L’enquête remonte à une descente des forces de l’ordre dans les locaux de l’entreprise, installés à Akpakpa. Au total, 47 employés ont été interpellés, avant que la majorité ne soit relâchée. Cinq responsables, dont le gérant, le directeur des ressources humaines et le comptable, ont été placés en détention provisoire puis traduits devant la juridiction spécialisée.
Selon les éléments du dossier, la société, dont le siège se trouve en Tunisie, opérait au Bénin via une antenne chargée de la gestion des clients en ligne, attirée notamment par le coût de la main-d’œuvre locale.
Pour le parquet, les faits sont clairs : les prévenus auraient mis en place un système reposant sur des pratiques trompeuses.

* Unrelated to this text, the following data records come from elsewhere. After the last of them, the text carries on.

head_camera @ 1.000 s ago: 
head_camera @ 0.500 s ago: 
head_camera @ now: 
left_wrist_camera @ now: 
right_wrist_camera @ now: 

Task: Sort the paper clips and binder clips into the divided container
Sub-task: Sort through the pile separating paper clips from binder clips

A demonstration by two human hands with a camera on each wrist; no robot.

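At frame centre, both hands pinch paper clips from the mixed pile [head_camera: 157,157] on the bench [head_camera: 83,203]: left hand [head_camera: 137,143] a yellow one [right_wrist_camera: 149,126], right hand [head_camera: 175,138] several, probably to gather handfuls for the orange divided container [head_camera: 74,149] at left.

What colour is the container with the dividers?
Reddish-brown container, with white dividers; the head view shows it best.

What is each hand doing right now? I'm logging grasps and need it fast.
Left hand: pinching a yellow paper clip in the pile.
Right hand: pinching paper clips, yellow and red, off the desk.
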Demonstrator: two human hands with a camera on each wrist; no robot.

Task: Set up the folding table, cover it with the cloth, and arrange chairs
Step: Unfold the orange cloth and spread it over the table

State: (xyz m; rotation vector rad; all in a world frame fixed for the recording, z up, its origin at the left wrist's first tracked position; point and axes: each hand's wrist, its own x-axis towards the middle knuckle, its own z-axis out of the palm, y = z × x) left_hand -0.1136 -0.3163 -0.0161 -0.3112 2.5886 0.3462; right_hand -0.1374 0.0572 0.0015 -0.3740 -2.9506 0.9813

Des opérateurs se faisaient passer pour des voyants afin d’inciter des internautes à souscrire à des services payants, qualifiés de « pactes ».
L’État béninois, constitué partie civile, réclame 50 millions de francs CFA de dommages et intérêts, estimant que ces activités portent atteinte à l’image du pays.
Face à ces accusations, la défense conteste vigoureusement. Les avocats soulignent l’absence de victimes identifiées et de preuves matérielles de manœuvres frauduleuses. « Où sont les victimes ? », ont-ils lancé à la barre, évoquant des poursuites « par substitution » visant leurs clients, faute d’avoir pu remonter jusqu’aux véritables responsables présumés.